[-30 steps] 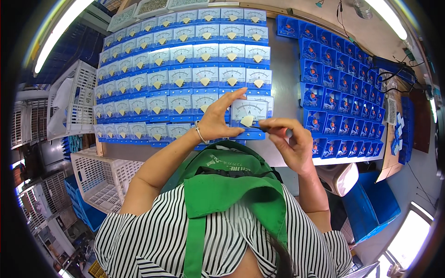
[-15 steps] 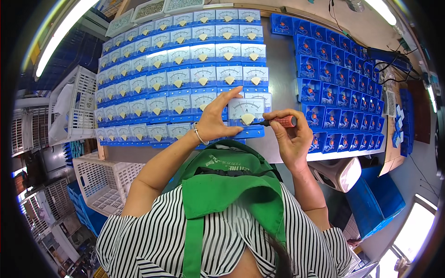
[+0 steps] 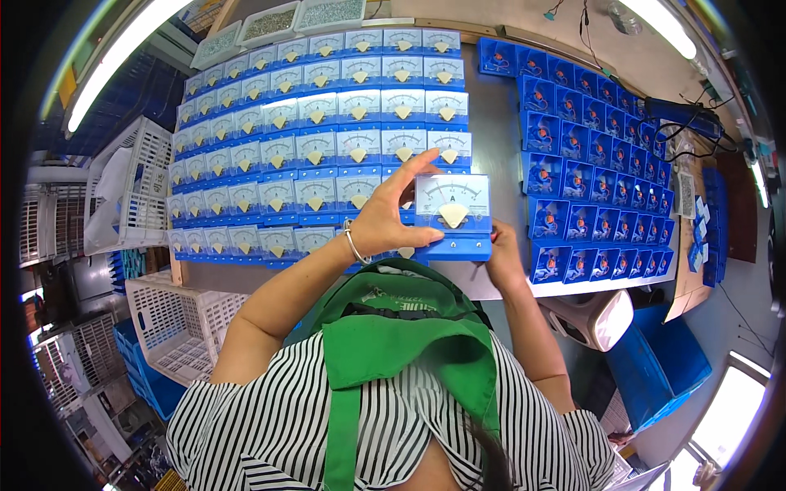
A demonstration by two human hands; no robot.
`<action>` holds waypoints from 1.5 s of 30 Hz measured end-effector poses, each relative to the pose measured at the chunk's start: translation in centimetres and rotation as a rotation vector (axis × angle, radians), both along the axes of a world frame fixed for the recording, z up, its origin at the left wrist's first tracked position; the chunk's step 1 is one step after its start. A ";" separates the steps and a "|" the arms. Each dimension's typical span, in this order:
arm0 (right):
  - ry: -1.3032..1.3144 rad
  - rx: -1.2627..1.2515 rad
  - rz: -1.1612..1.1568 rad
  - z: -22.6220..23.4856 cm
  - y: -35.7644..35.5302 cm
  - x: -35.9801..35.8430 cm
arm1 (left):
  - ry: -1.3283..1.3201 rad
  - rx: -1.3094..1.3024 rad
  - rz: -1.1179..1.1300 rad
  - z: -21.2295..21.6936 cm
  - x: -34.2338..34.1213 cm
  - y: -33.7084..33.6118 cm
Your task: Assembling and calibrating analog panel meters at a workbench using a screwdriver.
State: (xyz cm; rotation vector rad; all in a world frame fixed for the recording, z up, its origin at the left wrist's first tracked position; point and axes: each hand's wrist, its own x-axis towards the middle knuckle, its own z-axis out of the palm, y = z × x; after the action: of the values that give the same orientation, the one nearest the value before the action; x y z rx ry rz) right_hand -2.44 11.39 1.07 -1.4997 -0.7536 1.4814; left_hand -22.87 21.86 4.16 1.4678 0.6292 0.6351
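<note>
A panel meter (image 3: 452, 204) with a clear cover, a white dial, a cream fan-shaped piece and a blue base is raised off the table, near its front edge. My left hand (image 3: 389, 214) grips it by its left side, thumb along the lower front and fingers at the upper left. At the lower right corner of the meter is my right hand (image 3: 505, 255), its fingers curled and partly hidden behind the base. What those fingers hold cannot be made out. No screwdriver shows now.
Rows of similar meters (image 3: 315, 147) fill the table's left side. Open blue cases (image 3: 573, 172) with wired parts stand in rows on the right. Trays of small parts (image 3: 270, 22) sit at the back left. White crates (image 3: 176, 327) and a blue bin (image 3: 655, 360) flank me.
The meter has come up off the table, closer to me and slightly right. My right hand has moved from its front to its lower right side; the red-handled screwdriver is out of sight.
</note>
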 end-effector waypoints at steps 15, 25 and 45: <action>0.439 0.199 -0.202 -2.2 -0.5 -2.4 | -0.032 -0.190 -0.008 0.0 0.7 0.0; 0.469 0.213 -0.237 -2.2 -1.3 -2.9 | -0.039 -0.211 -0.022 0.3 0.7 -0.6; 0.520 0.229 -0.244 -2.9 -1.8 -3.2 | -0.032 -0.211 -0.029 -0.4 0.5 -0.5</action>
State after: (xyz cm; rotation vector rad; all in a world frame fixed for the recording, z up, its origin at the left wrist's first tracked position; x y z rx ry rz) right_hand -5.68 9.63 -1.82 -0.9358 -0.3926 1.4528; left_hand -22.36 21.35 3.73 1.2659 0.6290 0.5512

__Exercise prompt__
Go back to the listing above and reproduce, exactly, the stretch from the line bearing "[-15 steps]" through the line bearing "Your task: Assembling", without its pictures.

__Response to the task__
[-15 steps] 
[+0 steps] 
A demonstration by two human hands; no robot.
`<action>` holds waypoints from 1.5 s of 30 Hz measured end-effector poses, each relative to the pose measured at the chunk's start: translation in centimetres and rotation as a rotation vector (axis × angle, radians), both along the axes of a world frame fixed for the recording, z up, its origin at the left wrist's first tracked position; the chunk's step 1 is one step after its start. A ";" separates the steps and a "|" the arms. Each dimension's typical span, in this order:
arm0 (right):
  - ry: -1.3032..1.3144 rad
  - rx: -1.2627..1.2515 rad
  - rz: -1.1612..1.1568 rad
  - z: -22.6220..23.4856 cm
  - y: -35.7644..35.5302 cm
  - x: -35.9801..35.8430 cm
arm1 (left):
  - ry: -1.3283..1.3201 rad
  - rx: -1.3094..1.3024 rad
  - rz: -1.1179..1.1300 rad
  - z: -21.2295..21.6936 cm
  - x: -34.2338..34.1213 cm
  - y: -33.7084..33.6118 cm
Your task: Assembling and calibrating analog panel meters at a workbench using a screwdriver.

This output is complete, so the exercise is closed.